A word-for-word copy of the records that follow is needed, with every picture omitted.

━━ Supplied data ━━

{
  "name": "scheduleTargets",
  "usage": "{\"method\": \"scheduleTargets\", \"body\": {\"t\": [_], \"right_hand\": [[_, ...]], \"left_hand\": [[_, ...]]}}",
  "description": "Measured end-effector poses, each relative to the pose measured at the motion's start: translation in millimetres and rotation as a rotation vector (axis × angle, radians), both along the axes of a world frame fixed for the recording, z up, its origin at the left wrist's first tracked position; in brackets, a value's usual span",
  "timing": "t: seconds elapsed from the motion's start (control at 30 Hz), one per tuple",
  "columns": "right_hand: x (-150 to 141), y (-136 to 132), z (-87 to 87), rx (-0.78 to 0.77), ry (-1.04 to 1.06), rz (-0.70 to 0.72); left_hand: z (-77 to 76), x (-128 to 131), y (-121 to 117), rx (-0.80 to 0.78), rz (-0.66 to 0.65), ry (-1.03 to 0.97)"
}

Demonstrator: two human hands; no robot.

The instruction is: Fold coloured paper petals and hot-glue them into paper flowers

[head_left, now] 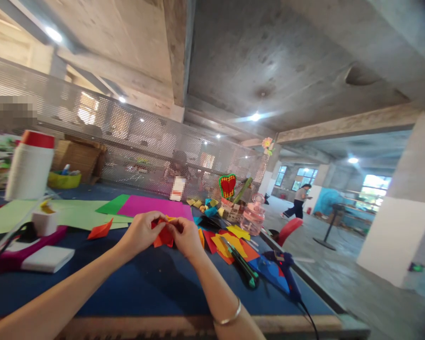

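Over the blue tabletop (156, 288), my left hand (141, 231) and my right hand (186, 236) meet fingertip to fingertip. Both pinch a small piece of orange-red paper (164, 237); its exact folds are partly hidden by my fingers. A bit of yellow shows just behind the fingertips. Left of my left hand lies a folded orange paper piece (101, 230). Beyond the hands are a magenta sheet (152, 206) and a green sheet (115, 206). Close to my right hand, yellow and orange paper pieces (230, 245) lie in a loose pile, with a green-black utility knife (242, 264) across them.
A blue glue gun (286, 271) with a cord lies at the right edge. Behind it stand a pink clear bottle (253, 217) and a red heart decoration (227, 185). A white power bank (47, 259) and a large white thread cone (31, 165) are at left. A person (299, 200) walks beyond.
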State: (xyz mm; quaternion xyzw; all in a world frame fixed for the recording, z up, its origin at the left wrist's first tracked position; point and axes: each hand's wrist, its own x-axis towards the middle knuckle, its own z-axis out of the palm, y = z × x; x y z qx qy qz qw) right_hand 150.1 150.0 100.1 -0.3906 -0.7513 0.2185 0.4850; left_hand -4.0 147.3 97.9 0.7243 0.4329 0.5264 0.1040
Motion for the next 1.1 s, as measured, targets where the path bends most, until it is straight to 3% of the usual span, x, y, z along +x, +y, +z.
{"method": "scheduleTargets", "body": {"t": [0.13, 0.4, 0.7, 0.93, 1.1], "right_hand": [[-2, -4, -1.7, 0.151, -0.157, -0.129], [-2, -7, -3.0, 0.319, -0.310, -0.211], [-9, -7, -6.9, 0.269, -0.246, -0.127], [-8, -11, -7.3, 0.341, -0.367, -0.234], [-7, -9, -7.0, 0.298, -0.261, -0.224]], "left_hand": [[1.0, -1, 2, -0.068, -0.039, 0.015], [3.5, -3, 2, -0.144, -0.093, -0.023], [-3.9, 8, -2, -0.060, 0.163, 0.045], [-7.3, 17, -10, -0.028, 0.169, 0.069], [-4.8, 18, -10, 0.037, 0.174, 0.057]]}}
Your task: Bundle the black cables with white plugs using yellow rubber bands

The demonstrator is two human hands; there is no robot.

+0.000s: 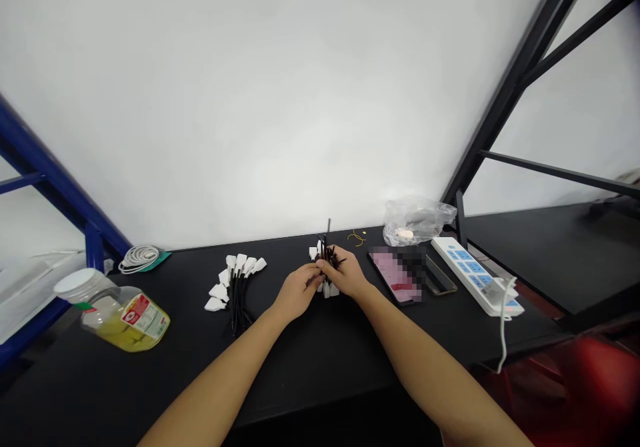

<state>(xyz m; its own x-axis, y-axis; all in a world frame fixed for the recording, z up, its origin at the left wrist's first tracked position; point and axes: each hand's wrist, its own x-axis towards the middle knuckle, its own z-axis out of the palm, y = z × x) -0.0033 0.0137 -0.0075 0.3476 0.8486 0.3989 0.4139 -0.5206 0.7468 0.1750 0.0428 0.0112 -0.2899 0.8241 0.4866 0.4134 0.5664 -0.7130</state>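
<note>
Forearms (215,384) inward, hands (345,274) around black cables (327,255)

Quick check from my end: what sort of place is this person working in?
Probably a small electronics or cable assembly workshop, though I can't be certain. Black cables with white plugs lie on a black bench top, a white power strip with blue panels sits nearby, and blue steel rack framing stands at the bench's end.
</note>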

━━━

### Solution to the problem
{
  "name": "scheduleTargets",
  "usage": "{\"method\": \"scheduleTargets\", \"body\": {\"t\": [_], \"right_hand\": [[_, ...]], \"left_hand\": [[_, ...]]}}",
  "description": "Measured end-effector poses, each relative to the pose measured at the motion's start: translation in millimetres and rotation as a rotation vector (axis × angle, radians), both along the axes of a world frame fixed for the recording, z up, its origin at the left wrist's first tracked position; in brackets, a value's usual span",
  "timing": "t: seconds elapsed from the motion's start (control at 30 Hz), one per tuple",
  "columns": "right_hand: x (-150 to 141), y (-136 to 132), z (-87 to 87), rx (-0.78 to 0.77), ry (-1.04 to 1.06), rz (-0.70 to 0.72); left_hand: z (-77 to 76), x (-128 to 131), y (-121 to 117), rx (-0.80 to 0.78), rz (-0.66 to 0.65), ry (-1.03 to 0.97)"
}

Demonstrator: two human hands; no robot.

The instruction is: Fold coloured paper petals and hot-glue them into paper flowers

[head_left, now] 

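Over the blue tabletop (156, 288), my left hand (141, 231) and my right hand (186, 236) meet fingertip to fingertip. Both pinch a small piece of orange-red paper (164, 237); its exact folds are partly hidden by my fingers. A bit of yellow shows just behind the fingertips. Left of my left hand lies a folded orange paper piece (101, 230). Beyond the hands are a magenta sheet (152, 206) and a green sheet (115, 206). Close to my right hand, yellow and orange paper pieces (230, 245) lie in a loose pile, with a green-black utility knife (242, 264) across them.
A blue glue gun (286, 271) with a cord lies at the right edge. Behind it stand a pink clear bottle (253, 217) and a red heart decoration (227, 185). A white power bank (47, 259) and a large white thread cone (31, 165) are at left. A person (299, 200) walks beyond.
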State: (xyz mm; quaternion xyzw; all in a world frame fixed for the recording, z up, its origin at the left wrist's first tracked position; point and axes: each hand's wrist, its own x-axis towards the middle knuckle, its own z-axis out of the palm, y = z × x; x y z qx qy qz qw) right_hand 150.1 150.0 100.1 -0.3906 -0.7513 0.2185 0.4850; left_hand -4.0 147.3 97.9 0.7243 0.4329 0.5264 0.1040
Motion for the next 1.1 s, as measured, targets where the path bends most, until it is straight to 3% of the usual span, x, y, z along +x, +y, +z.
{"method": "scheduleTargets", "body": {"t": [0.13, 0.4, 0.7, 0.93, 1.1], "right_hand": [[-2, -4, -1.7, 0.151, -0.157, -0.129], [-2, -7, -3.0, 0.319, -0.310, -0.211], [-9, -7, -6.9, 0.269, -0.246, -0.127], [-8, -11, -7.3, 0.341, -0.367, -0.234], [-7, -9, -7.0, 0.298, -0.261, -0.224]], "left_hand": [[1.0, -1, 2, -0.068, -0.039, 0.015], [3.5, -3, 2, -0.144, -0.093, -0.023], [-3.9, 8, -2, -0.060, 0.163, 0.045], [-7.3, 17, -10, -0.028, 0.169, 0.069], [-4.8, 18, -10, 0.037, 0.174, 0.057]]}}
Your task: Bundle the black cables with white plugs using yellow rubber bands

The demonstrator is two human hands; there is no robot.

+0.000s: 

<state>(xyz m; its own x-axis, y-axis; all in a world frame fixed for the recording, z up, its origin at the left wrist's first tracked position; point and axes: each hand's wrist, its own x-axis towards the middle knuckle, its own z-axis out of the palm, y = z × x) -0.0033 0.0137 -0.0075 0.3476 0.8486 0.3989 0.4139 -0.5206 0.7468 0.1750 0.0428 0.0112 -0.2899 0.8241 0.4866 0.4134 0.5664 -0.7130</state>
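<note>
Forearms (215,384) inward, hands (345,274) around black cables (327,255)

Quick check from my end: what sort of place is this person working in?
Probably a small electronics or cable assembly workshop, though I can't be certain. Black cables with white plugs lie on a black bench top, a white power strip with blue panels sits nearby, and blue steel rack framing stands at the bench's end.
</note>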

The exercise is complete.